The Rumaniacs series boasts many examples of anonymous inflight minis, holiday-resort stalwarts and cruise ship staples exactly like it, and maybe that’s all this is really good for, because it channels the sort of bland, lightly aged, filtered, colourless mixers that Bacardi did with such aplomb in the seventies. Bayou continues this noble tradition, and lures you in with a great presentation bolted on to a taste that’s inoffensively boring and milquetoast, and so devoid of character, that one is, with genuine befuddlement, forced ask what they thought they were doing. If Bayou were trying to make a light vodka-like spirit, or a standard white back-bar mixer without pretensions, then they surely succeeded. If they were trying to make a white that wowed people’s socks off and put the US rum producers on the map, not even close.
- From my experience, I would suggest the rum is slightly aged and filtered to white, even if this is not mentioned anywhere.

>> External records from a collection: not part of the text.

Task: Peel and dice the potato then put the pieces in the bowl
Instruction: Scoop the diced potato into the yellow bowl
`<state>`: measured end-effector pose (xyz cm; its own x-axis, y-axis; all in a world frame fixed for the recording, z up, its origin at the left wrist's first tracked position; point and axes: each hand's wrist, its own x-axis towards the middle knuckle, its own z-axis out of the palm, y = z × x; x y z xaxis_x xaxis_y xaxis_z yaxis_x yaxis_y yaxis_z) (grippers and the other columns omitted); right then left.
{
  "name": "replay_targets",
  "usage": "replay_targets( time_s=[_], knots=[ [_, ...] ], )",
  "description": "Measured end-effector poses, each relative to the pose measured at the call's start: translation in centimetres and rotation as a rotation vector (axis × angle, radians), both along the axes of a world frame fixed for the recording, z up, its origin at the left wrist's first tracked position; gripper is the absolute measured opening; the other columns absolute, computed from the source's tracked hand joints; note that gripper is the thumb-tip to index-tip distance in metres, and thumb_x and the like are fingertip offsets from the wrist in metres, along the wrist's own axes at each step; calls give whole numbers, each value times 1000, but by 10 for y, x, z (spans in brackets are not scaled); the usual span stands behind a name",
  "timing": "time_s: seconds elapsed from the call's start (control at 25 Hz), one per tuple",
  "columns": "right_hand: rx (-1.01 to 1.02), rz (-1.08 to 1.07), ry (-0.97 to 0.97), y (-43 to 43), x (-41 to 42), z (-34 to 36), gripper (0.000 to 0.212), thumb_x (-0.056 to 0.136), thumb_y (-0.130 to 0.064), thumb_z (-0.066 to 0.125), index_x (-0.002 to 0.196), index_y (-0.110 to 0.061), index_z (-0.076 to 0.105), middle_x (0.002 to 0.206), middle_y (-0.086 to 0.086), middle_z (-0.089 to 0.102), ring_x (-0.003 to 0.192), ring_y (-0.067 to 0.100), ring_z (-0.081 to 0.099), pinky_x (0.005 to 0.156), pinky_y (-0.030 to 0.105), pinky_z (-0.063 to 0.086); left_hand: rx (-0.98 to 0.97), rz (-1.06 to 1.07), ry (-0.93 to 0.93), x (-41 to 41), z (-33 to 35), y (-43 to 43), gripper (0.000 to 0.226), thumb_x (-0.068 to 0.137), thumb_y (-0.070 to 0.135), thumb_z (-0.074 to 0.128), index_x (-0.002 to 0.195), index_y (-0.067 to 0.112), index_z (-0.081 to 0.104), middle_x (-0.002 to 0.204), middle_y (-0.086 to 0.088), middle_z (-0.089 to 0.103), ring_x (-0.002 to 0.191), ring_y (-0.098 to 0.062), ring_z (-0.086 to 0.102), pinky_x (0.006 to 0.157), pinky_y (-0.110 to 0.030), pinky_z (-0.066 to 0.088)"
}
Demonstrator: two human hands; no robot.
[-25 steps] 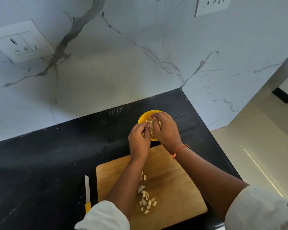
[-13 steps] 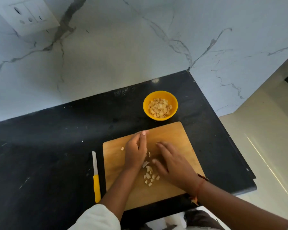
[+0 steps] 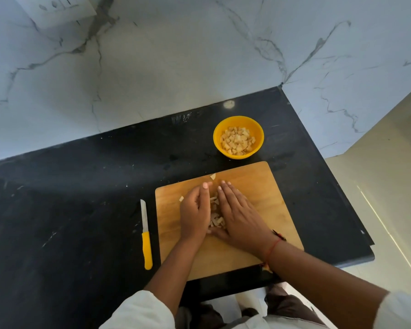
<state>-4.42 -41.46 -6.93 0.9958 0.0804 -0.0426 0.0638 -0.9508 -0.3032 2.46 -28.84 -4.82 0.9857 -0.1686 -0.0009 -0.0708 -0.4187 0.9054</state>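
Diced potato pile (image 3: pixel 215 218) sits mid cutting board (image 3: pixel 266 203), hemmed in between both hands. Left hand (image 3: pixel 195 216) stands on edge at the pile's left side, fingers straight and together, pointing far; it grips nothing. Right hand (image 3: pixel 239 218) lies at the pile's right side, fingers straight and close together, palm angled toward the pile, also gripping nothing. The hands nearly meet at the near end of the pile. Two stray pieces on the board: one (image 3: pixel 213 176) just past the fingertips, one (image 3: pixel 181 198) just left of the left hand. Yellow bowl (image 3: pixel 238 156) is beyond the board's far edge, apart from it, with potato cubes (image 3: pixel 237 140) in it. Red thread (image 3: pixel 272 248) on right wrist. Knife (image 3: pixel 145 233) with yellow handle lies on the black counter (image 3: pixel 81 198) just left of the board, blade pointing far. White marble wall (image 3: pixel 176 67) behind.
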Motion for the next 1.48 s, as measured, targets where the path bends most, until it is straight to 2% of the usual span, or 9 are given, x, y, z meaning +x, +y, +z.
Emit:
replay_targets(
  time_s=[0.08, 0.16, 0.32, 0.52, 0.72, 0.88, 1.04, 1.28, 1.48],
  knots=[
    [6, 27, -4, -3, 15, 2, 103, 92, -79, 28, 158, -5, 2, 166, 14, 0, 153, 25, -3, 124, 43, 12, 144, 83, -89, 6, -7, 10, 40, 106, 38, 36, 128, 19, 64, 121, 10, 67, 117, 1, 58, 98, -21, 48],
    [11, 35, 2, -6, 32, 5, 105, 89, -81, 28, 158, -6, 2, 166, 14, -1, 153, 26, -4, 124, 42, 10, 347, 96, -108, 13, -15, 18, 49, 107, 41, 30, 140, 15, 54, 143, -1, 56, 138, -11, 44, 113, -35, 40],
    [4, 110, -10, -7, 52, 8, 93, 93, -70, 31, 158, -7, 11, 165, 13, 9, 153, 24, 4, 124, 39, 9, 515, -42, -106, 16, -21, 23, 52, 107, 41, 27, 147, 14, 45, 154, -3, 44, 146, -12, 30, 121, -37, 29],
    [112, 182, -36, -10, 31, 12, 69, 97, -53, 39, 152, -11, 32, 154, 7, 39, 143, 19, 32, 120, 35, 27, 387, -206, -153, -14, -18, 23, 49, 107, 41, 29, 147, 17, 45, 150, -1, 49, 141, -1, 34, 119, -31, 31],
    [82, 130, -22, -3, -6, 3, 72, 102, -54, 32, 157, -10, 20, 161, 9, 26, 150, 19, 20, 123, 38, 20, 94, -173, -14, -42, -14, 21, 47, 106, 37, 32, 148, 19, 45, 149, 9, 49, 138, 4, 40, 115, -27, 36],
    [36, 95, -14, 16, 6, 0, 73, 103, -56, 23, 158, -7, 17, 164, 11, 18, 152, 23, 12, 124, 40, 14, -130, -19, 112, -39, -7, 14, 46, 106, 38, 31, 143, 18, 50, 142, 10, 55, 132, 0, 48, 111, -31, 41],
    [57, 175, -32, 23, 26, 2, 55, 104, -45, 33, 150, -14, 36, 154, 7, 34, 144, 22, 28, 120, 38, 28, -84, 131, 19, -28, -9, 25, 41, 108, 33, 32, 135, 17, 57, 131, 10, 62, 125, 0, 54, 107, -30, 46],
    [175, 277, -38, 6, 35, 6, 24, 100, -25, 53, 121, -22, 64, 133, -4, 52, 124, 12, 47, 106, 31, 46, -7, 118, -39, -28, -12, 32, 33, 108, 23, 35, 131, 18, 59, 123, 17, 61, 120, 4, 54, 101, -15, 44],
    [149, 187, -48, -10, 18, 12, 37, 104, -35, 44, 131, -17, 61, 139, 1, 50, 133, 16, 42, 114, 36, 39, 78, 55, -98, -28, -13, 33, 29, 106, 20, 42, 127, 15, 62, 125, 7, 64, 120, 1, 55, 103, -19, 45]
  ],
)
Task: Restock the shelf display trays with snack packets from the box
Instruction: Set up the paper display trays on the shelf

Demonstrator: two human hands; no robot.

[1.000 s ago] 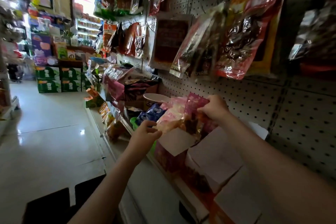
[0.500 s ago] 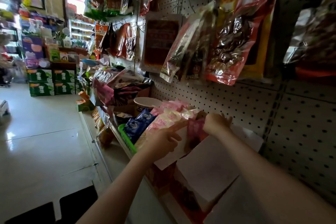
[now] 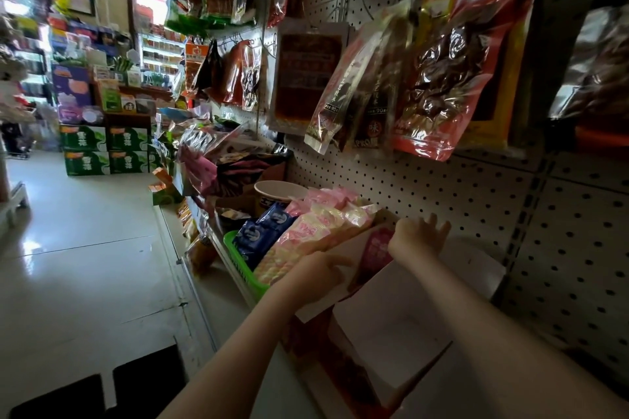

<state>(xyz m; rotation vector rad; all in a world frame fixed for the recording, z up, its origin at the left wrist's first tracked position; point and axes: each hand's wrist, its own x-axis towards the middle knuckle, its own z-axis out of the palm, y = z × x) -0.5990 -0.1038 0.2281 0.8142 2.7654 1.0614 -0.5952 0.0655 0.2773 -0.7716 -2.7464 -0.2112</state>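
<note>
A pink-red snack packet (image 3: 376, 250) stands upright inside a cardboard display tray (image 3: 343, 250) with white flaps, on the shelf against the pegboard. My right hand (image 3: 419, 235) is over the packet's top at the back of the tray, its fingers spread straight. At the tray's front flap, my left hand (image 3: 318, 270) lays its extended fingers on the white card. A second white-flapped tray (image 3: 391, 326) sits nearer to me. The supply box is hidden from view.
Left of the tray, a green basket (image 3: 240, 257) holds blue packets (image 3: 262, 231) and pale pink packets (image 3: 316, 224); a paper bowl (image 3: 279, 189) stands behind. Large snack bags (image 3: 452, 71) hang low from the pegboard above my hands. The aisle floor (image 3: 85, 265) lies to the left.
The packet, held up in both hands a second ago, has gone down into the tray. My right hand has let go and spread its fingers; my left moved to the flap.
</note>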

- Although taken over by SPD, much of the original staff seem to have remained involved, especially the head distiller, blender and even the owners.
While for most average rum drinkers or rum buyers the disclosure on production mentioned above is enough, for my money that’s not even basic information. Fermentation is not mentioned; abv off the still is not disclosed; no photo of the still is on the website; and the ageing program is never discussed, which is to say, is the rum treated a la Bacardi with one or two year’s ageing and then filtered to white, or is a true unrefined white such as are increasing in popularity and which actually taste like a rum, not alcoholic water?
None of this is considered important enough to either mention on their website, in any of their many press releases, or interviews in the media. To me, it says a lot for what the rum truly is: a commercially and indifferently distilled product with no pretensions to being anything more. I don’t hold any grudges on this account, but what’s the big deal about mentioning it? Own your sh*t ,and don’t dress it up like something it’s not.
Still, one can only admire their expansion. The company stated it was moving 15,000 cases a year in seven states by the time Stoli approached them at the tail end of 2015, which is an incredible feat to have accomplished in three years, when you think about what the market in the US is like — one can conclude either it’s because of their great product or their great distributor or great marketing.
But I am of the belief that no producer or distiller who is truly proud of the product they make, tells you so little about it while dressing up their bottle so smartly…or disposes of their interest so fast. The fact that they sold out less than five years after they began suggests that money was always the motive, not making a really good white rum that would put Bayou on any list of great American rum producers. And I think that’s something of a shame.